> EXERCISE BRIEF:
What you produce should be every line from the data that includes "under".

*** Opening RECORDS ***

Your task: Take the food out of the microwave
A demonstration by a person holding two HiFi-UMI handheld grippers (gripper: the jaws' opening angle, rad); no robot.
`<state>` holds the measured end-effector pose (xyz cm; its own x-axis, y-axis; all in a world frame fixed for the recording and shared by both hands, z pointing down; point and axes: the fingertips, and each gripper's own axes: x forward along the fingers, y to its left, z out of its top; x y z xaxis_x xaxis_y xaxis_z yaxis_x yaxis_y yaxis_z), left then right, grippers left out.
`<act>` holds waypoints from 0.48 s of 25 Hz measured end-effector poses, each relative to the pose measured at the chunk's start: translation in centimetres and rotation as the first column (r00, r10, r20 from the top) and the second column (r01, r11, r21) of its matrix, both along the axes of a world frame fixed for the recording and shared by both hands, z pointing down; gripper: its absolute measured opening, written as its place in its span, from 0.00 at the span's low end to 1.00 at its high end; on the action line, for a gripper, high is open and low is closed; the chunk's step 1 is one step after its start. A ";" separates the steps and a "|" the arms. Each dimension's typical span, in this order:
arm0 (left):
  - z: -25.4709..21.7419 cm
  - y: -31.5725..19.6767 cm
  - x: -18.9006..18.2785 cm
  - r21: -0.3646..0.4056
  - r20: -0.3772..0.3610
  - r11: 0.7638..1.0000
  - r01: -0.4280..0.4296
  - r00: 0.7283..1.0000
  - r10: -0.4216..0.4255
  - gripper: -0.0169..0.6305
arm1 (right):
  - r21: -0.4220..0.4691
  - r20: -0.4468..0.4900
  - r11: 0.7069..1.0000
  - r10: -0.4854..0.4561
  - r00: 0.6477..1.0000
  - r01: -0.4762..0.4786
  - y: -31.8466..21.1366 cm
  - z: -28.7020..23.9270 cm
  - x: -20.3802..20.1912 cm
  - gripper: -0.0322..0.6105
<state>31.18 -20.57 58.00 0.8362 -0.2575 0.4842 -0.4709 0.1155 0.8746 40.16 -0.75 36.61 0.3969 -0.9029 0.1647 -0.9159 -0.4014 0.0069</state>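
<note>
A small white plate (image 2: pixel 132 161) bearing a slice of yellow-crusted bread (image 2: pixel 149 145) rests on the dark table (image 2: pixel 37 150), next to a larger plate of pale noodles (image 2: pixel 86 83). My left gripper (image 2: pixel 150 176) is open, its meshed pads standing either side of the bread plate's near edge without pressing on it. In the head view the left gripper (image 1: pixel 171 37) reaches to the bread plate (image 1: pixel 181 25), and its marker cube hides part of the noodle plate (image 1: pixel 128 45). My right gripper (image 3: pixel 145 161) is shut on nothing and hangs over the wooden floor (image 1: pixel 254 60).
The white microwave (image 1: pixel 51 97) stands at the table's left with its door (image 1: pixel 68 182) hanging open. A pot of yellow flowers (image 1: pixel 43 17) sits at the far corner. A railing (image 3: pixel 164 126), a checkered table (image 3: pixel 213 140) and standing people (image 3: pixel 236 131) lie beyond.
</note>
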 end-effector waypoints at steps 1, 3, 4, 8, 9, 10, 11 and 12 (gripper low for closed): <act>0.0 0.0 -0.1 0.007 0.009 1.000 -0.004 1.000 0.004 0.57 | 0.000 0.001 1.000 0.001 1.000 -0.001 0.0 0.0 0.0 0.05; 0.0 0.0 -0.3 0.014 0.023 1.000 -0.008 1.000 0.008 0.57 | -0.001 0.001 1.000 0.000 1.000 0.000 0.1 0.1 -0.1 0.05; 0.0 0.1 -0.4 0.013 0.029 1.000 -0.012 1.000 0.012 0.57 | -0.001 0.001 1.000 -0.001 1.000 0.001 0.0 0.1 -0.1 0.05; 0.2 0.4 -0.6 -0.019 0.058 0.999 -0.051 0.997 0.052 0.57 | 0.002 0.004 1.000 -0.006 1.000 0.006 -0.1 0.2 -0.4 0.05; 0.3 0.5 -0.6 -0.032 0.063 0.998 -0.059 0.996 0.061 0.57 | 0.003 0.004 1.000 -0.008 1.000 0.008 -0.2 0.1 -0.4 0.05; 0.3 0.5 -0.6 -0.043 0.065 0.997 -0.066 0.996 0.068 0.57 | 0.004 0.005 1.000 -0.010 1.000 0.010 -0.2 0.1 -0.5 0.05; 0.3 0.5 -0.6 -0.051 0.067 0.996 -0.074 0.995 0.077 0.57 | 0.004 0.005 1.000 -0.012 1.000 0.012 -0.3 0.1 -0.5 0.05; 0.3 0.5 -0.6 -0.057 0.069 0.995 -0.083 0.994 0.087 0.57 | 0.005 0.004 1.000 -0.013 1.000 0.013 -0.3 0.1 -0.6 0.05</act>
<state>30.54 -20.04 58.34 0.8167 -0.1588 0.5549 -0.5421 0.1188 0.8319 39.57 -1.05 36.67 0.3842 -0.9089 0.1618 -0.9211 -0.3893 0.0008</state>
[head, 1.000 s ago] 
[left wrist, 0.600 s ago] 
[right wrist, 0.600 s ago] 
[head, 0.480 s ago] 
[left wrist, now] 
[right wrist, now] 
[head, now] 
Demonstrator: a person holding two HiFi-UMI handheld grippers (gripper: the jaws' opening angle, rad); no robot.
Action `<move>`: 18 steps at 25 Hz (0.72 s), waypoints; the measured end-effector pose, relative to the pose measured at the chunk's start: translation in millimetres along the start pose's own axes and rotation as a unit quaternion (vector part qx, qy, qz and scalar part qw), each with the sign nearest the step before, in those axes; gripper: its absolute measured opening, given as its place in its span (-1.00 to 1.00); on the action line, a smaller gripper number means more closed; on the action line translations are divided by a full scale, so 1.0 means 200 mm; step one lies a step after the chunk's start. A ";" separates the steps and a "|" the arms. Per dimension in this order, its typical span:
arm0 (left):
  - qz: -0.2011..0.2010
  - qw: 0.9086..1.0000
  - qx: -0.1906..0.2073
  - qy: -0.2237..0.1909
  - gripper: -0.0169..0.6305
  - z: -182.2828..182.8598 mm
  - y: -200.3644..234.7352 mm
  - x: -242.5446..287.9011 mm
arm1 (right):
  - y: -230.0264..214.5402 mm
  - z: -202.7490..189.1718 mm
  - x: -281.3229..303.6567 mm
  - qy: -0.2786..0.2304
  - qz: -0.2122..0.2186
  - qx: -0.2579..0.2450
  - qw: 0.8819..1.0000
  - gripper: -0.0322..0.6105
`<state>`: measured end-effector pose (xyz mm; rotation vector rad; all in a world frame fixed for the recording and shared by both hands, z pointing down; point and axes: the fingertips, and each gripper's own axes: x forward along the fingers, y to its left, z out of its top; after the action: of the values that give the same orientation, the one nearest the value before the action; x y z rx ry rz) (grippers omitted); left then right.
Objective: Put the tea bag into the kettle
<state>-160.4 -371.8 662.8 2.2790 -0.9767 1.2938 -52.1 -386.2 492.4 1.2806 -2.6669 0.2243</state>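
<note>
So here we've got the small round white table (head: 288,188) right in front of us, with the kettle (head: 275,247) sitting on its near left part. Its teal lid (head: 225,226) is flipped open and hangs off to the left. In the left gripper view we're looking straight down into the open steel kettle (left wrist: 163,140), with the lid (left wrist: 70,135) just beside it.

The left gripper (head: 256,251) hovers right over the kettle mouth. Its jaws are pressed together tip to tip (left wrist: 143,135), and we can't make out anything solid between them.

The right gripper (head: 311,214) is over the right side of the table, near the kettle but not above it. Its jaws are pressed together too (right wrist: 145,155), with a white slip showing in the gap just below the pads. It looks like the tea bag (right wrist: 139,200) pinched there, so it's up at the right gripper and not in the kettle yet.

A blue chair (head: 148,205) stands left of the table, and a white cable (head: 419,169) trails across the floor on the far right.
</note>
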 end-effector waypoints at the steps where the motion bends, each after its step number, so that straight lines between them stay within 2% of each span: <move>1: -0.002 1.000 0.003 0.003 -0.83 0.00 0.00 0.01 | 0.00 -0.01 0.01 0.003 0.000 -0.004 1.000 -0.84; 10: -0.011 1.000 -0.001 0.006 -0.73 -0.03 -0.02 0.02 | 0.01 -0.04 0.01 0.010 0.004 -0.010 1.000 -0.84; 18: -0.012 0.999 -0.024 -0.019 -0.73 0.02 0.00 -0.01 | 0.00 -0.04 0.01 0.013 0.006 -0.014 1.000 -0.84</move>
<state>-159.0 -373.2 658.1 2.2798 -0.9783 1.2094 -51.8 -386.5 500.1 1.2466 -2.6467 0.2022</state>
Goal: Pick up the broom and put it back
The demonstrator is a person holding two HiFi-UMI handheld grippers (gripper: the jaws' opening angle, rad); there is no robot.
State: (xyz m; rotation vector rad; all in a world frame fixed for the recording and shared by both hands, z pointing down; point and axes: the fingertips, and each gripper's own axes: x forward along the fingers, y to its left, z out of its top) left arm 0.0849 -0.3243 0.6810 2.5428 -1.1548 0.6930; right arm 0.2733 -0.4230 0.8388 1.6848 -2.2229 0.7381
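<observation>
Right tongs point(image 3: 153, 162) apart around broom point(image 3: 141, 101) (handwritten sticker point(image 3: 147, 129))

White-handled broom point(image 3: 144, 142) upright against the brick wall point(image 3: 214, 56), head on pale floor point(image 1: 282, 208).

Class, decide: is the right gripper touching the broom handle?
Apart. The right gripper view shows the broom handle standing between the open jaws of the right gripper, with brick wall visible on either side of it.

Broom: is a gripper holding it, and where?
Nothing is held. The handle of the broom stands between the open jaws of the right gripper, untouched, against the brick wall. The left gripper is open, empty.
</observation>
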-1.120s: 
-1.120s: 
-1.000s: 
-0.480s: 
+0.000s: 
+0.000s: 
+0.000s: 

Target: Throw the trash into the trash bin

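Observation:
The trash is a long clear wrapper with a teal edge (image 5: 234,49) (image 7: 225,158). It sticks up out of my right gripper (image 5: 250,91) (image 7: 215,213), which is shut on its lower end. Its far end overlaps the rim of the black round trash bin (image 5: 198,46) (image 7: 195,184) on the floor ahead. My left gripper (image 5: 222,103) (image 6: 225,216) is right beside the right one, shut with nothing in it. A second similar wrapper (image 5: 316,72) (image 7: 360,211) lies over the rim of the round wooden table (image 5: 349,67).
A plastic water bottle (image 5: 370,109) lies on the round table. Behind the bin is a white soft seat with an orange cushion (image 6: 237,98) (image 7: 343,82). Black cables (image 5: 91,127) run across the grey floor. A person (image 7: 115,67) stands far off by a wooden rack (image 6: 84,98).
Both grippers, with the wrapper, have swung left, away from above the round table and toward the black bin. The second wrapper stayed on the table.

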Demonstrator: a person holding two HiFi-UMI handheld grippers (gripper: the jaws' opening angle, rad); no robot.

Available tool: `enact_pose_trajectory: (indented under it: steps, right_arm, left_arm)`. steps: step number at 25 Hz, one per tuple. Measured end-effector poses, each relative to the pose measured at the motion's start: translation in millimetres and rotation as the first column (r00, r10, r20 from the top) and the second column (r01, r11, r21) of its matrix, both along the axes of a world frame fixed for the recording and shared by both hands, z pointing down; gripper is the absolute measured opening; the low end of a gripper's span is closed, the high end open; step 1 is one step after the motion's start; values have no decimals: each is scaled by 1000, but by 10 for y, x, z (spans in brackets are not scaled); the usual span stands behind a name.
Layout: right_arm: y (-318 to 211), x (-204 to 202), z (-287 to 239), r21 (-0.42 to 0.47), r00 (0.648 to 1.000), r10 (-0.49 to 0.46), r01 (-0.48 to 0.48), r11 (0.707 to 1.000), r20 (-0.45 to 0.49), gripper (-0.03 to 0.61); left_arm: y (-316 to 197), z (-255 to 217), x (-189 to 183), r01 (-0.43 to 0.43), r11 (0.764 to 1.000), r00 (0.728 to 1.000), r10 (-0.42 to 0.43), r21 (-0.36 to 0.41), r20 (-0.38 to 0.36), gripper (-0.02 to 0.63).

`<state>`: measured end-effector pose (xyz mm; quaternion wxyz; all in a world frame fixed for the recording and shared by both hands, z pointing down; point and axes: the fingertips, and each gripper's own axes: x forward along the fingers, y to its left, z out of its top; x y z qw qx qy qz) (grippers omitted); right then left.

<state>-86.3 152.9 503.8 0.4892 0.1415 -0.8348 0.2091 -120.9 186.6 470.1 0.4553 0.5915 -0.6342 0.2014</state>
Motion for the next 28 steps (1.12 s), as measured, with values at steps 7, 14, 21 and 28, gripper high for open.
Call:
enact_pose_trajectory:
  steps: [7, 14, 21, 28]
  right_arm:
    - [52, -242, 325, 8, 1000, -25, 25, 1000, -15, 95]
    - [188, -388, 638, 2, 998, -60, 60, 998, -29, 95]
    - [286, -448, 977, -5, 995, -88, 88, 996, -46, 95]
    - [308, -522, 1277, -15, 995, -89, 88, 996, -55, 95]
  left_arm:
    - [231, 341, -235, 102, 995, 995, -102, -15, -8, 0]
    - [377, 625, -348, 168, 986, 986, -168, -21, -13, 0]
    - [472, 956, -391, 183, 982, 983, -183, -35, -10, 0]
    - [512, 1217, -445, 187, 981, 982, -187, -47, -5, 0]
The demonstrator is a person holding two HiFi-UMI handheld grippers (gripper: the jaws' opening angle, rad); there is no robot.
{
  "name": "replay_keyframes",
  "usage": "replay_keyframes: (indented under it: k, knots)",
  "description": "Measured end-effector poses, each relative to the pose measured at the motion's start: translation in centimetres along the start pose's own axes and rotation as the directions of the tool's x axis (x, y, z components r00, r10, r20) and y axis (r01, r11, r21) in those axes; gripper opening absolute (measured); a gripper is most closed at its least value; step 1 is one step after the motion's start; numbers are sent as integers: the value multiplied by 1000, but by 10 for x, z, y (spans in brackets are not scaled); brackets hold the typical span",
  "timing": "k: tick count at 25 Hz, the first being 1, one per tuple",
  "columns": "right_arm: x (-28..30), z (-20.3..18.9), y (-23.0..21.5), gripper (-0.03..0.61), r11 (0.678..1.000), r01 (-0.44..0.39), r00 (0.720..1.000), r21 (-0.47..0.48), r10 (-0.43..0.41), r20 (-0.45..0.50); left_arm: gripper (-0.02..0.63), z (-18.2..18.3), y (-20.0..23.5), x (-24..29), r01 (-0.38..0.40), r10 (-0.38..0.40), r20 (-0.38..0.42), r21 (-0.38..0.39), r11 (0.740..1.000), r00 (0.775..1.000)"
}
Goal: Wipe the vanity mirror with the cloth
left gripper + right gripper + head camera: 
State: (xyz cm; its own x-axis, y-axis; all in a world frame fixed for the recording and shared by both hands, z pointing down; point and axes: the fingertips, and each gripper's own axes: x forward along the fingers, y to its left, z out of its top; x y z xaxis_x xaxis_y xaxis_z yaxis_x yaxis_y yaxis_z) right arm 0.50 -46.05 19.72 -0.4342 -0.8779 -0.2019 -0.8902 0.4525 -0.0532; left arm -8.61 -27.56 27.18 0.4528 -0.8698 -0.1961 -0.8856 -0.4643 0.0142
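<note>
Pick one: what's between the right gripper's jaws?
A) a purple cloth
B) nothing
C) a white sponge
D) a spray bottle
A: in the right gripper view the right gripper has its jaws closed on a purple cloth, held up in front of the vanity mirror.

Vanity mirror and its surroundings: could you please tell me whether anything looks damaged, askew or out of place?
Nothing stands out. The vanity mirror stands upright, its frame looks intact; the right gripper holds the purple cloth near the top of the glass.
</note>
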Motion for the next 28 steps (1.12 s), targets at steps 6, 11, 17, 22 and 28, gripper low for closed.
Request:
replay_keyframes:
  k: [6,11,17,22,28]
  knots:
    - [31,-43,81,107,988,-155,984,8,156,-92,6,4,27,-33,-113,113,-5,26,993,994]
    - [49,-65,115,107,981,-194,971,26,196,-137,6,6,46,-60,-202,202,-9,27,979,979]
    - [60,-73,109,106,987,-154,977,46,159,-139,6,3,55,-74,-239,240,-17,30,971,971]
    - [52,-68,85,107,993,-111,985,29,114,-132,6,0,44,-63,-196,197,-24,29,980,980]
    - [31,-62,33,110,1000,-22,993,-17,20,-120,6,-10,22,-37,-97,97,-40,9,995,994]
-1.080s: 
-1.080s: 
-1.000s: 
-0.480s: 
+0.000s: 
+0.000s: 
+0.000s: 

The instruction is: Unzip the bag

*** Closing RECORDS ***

> ANSWER BOX:
Available tool: `enact_pose_trajectory: (indented under it: steps, right_arm, left_arm)`. steps: step number at 25 Hz, one per tuple. Measured end-effector poses, each relative to the pose measured at the motion's start: translation in millimetres and rotation as the first column (r00, r10, r20 from the top) and the second column (r01, r11, r21) of its matrix, both along the axes of a world frame fixed for the recording and shared by both hands, z pointing down; gripper is the absolute measured opening; the low end of a gripper's span is closed, the high end open; step 1 is one step after the motion's start; values have no decimals: each is scaled by 1000, but by 10 for y, x, z (spans in brackets are not scaled); the usual span stands behind a name.
  "usage": "replay_keyframes: (indented under it: k, knots)",

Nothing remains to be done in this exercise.